Più potenti, invece, le note che accompagnano l’immagine degli Innamorati della Bastille (1957), in primo piano, appoggiati alla balaustra con i tetti di Parigi ai loro piedi, che abbinano l’amore al senso di vertigini. Come fosse di una suonatrice d’arpa è l’immagine che trapela dal ritratto del 1950 di un’operaia tessile, in una fabbrica dell’Alsazia (Haut Rhin), chinata davanti al telaio meccanico, intenta con delicatezza a riannodare un filo che si era staccato dal’immensa matassa bianca. “Era molto bella e il suo gesto pieno di grazia”, scriveva a questo proposito W. Ronis, ” e io pensai immediatamente ad un’arpista davanti al suo strumento”. Il mondo delle fabbriche, del lavoro, delle lotte operaie, dei minatori e delle condizioni disumane cui erano sottoposti, è ampiamente rappresentato nell’esposizione.

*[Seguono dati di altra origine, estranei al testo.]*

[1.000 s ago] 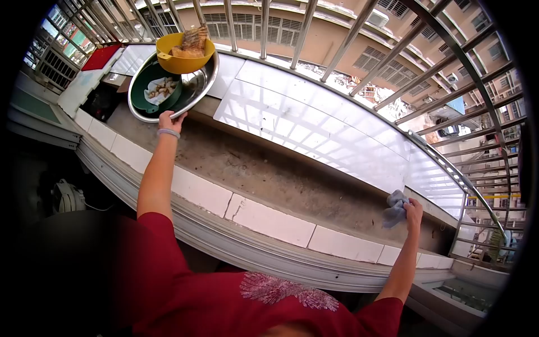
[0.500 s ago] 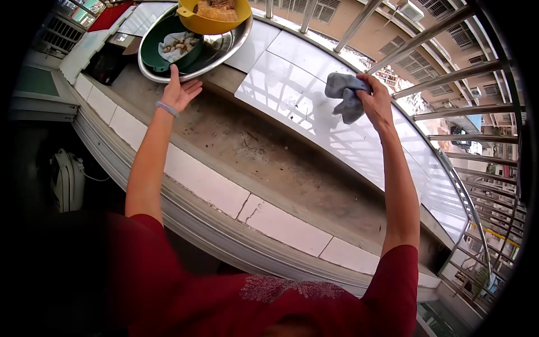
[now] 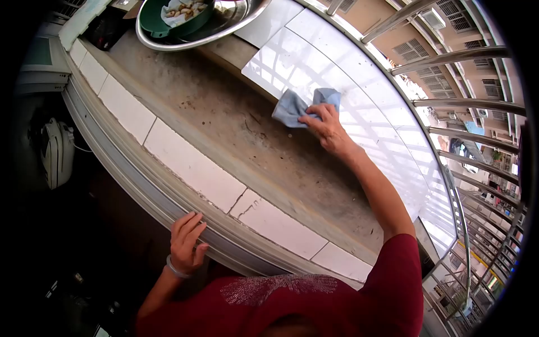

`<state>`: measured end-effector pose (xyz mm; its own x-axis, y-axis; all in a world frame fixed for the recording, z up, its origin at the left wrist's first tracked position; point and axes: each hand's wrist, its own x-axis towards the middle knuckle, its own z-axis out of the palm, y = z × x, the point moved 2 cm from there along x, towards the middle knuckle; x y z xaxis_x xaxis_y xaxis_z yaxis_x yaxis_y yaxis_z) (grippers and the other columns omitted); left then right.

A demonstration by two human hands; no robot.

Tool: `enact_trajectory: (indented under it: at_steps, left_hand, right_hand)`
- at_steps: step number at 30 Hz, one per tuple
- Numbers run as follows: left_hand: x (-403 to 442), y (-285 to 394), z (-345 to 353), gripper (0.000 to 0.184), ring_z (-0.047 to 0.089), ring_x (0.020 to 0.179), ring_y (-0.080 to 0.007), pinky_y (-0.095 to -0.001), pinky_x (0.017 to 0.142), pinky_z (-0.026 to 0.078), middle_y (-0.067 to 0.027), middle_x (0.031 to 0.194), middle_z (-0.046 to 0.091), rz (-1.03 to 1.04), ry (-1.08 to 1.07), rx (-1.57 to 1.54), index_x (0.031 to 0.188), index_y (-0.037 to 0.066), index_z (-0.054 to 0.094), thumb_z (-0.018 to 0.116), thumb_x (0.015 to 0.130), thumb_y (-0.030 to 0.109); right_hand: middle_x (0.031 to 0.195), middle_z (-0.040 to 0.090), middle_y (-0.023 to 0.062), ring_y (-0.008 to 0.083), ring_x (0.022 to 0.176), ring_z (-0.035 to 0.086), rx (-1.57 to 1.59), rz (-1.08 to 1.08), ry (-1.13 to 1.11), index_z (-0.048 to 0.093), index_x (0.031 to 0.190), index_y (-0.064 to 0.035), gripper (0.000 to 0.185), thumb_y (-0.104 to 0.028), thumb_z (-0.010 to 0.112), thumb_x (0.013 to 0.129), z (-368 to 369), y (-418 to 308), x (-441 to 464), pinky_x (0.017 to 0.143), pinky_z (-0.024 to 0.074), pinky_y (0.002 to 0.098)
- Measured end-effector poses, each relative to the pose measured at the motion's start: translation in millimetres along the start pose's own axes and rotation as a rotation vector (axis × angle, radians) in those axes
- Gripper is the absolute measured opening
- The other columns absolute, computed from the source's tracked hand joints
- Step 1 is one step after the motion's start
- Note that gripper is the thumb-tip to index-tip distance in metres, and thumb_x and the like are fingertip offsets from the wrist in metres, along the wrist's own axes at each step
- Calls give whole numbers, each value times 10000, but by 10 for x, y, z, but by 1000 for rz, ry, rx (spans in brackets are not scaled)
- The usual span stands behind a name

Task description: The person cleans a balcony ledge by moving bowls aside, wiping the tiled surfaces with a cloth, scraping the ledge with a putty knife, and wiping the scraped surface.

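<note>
A crumpled grey-blue cloth (image 3: 293,108) is pinched in my right hand (image 3: 327,128), low over the near edge of the white tiled ledge (image 3: 351,104). Down by the metal window track (image 3: 137,178), my left hand (image 3: 188,241) holds nothing, its fingers apart. Toward the top left stands a metal basin (image 3: 224,31), cut off by the frame's edge. In it a green bowl (image 3: 188,28) holds pale pieces (image 3: 182,11) on something white.
Metal railing bars (image 3: 457,58) curve along the outer side, with buildings beyond. A dirty concrete trough (image 3: 224,121) runs between the white ledge and the near tiles (image 3: 188,165). A whitish appliance (image 3: 57,153) stands at the left.
My left hand has left the basin and come down to the window track. With the cloth, my right hand went from the right end up over the ledge, then left to its near edge.
</note>
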<state>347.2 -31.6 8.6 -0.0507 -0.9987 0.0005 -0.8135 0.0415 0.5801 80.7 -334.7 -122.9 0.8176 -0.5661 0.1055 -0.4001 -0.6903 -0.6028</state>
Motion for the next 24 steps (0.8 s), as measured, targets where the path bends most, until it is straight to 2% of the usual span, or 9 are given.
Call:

Non c’è mai pietà o commiserazione, anche nelle immagini più crude, come quella del minatore affetto da silicosi, foto del 1951, ritratto dietro ad un vetro col viso emaciato, gli occhi lucidi e lo sguardo perso, rivolto verso un infinito interiore, l’ennesima sigaretta in mano. Un “vecchio” di appena 47 anni, che si avvia con dignità e rassegnazione a morire da lì a pochi mesi. Il rispetto dell’umanità e la volontà di documentare guidano sempre l’occhio attento del grande fotografo “umanista e comunista” Willy Ronis, come lui stesso amava definirsi: ” Non ho mai resistito all’appello delle persone che vivono penosamente del loro lavoro. Ho frequentato molto l’ambiente e le associazioni operaie e, poco a poco, mi è venuta una coscienza politica. Senza dubbio le mie convinzioni trasparivano dalle mie foto”.